%%
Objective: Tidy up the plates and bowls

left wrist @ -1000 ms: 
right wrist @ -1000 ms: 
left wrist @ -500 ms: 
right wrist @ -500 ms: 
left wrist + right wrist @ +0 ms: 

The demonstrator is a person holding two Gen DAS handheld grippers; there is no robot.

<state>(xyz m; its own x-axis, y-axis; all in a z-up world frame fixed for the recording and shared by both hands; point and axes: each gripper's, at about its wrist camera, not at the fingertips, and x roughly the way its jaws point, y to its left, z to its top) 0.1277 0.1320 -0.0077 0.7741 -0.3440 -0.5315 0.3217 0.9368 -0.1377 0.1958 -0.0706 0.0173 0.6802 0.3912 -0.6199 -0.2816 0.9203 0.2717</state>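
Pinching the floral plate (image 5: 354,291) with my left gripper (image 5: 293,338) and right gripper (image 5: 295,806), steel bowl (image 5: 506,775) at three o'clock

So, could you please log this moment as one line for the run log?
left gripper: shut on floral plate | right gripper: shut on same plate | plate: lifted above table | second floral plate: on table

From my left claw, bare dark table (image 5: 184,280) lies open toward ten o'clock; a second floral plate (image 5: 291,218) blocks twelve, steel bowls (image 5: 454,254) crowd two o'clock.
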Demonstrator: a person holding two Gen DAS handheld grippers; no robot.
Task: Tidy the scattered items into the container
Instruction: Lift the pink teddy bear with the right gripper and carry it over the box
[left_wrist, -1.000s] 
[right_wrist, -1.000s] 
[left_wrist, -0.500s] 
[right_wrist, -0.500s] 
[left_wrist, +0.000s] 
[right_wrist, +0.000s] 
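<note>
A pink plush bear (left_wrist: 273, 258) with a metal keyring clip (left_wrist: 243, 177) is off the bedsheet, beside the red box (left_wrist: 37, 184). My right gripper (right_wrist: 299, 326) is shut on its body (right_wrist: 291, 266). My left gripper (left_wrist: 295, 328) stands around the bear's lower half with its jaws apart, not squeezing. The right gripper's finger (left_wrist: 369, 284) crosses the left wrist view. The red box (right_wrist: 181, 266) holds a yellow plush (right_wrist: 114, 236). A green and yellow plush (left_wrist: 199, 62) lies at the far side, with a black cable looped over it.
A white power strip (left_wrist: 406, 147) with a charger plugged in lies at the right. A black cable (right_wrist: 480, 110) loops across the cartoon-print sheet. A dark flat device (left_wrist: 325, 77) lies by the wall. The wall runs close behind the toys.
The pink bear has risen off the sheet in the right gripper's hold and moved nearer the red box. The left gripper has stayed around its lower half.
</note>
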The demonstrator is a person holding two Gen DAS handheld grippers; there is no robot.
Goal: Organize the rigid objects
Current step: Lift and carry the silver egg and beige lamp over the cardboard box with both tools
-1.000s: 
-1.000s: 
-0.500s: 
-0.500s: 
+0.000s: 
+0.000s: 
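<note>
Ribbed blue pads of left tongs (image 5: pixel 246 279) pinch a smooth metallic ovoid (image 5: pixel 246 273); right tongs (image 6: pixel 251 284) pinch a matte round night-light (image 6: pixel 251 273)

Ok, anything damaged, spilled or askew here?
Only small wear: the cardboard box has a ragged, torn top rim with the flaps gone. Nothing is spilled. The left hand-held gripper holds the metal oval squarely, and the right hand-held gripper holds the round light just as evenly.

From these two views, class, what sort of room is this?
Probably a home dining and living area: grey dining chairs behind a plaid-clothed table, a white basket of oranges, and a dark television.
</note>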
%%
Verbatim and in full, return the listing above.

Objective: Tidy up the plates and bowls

left wrist @ -1000 ms: 
right wrist @ -1000 ms: 
left wrist @ -500 ms: 
right wrist @ -500 ms: 
left wrist + right wrist @ +0 ms: 

The demonstrator is a person holding two Gen DAS handheld grippers; there is no robot.

<state>(xyz m; its own x-axis, y-axis; all in a z-up world frame fixed for the recording and shared by both hands; point and axes: each gripper's, at about its wrist camera, not at the fingertips, and x roughly the way its jaws point, y to its left, z to its top) 0.1277 0.1320 -0.0077 0.7741 -0.3440 -0.5315 0.3217 0.9368 -0.1377 0.1958 -0.0706 0.0173 0.6802 0.3912 -0.6199 -0.2816 0.9203 0.2717</state>
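Pinching the floral plate (image 5: 354,291) with my left gripper (image 5: 293,338) and right gripper (image 5: 295,806), steel bowl (image 5: 506,775) at three o'clock

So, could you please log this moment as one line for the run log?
left gripper: shut on floral plate | right gripper: shut on same plate | plate: lifted above table | second floral plate: on table

From my left claw, bare dark table (image 5: 184,280) lies open toward ten o'clock; a second floral plate (image 5: 291,218) blocks twelve, steel bowls (image 5: 454,254) crowd two o'clock.
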Demonstrator: a person holding two Gen DAS handheld grippers; no robot.
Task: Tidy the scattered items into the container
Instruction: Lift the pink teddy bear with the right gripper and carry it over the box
[left_wrist, -1.000s] 
[right_wrist, -1.000s] 
[left_wrist, -0.500s] 
[right_wrist, -0.500s] 
[left_wrist, +0.000s] 
[right_wrist, +0.000s] 
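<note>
A pink plush bear (left_wrist: 273, 258) with a metal keyring clip (left_wrist: 243, 177) is off the bedsheet, beside the red box (left_wrist: 37, 184). My right gripper (right_wrist: 299, 326) is shut on its body (right_wrist: 291, 266). My left gripper (left_wrist: 295, 328) stands around the bear's lower half with its jaws apart, not squeezing. The right gripper's finger (left_wrist: 369, 284) crosses the left wrist view. The red box (right_wrist: 181, 266) holds a yellow plush (right_wrist: 114, 236). A green and yellow plush (left_wrist: 199, 62) lies at the far side, with a black cable looped over it.
A white power strip (left_wrist: 406, 147) with a charger plugged in lies at the right. A black cable (right_wrist: 480, 110) loops across the cartoon-print sheet. A dark flat device (left_wrist: 325, 77) lies by the wall. The wall runs close behind the toys.
The pink bear has risen off the sheet in the right gripper's hold and moved nearer the red box. The left gripper has stayed around its lower half.
</note>
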The demonstrator is a person holding two Gen DAS handheld grippers; there is no robot.
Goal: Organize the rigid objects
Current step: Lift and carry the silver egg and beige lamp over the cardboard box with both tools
-1.000s: 
-1.000s: 
-0.500s: 
-0.500s: 
+0.000s: 
+0.000s: 
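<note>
Ribbed blue pads of left tongs (image 5: pixel 246 279) pinch a smooth metallic ovoid (image 5: pixel 246 273); right tongs (image 6: pixel 251 284) pinch a matte round night-light (image 6: pixel 251 273)

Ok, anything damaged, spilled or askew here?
Only small wear: the cardboard box has a ragged, torn top rim with the flaps gone. Nothing is spilled. The left hand-held gripper holds the metal oval squarely, and the right hand-held gripper holds the round light just as evenly.

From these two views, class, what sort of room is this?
Probably a home dining and living area: grey dining chairs behind a plaid-clothed table, a white basket of oranges, and a dark television.
</note>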

This answer is complete as written.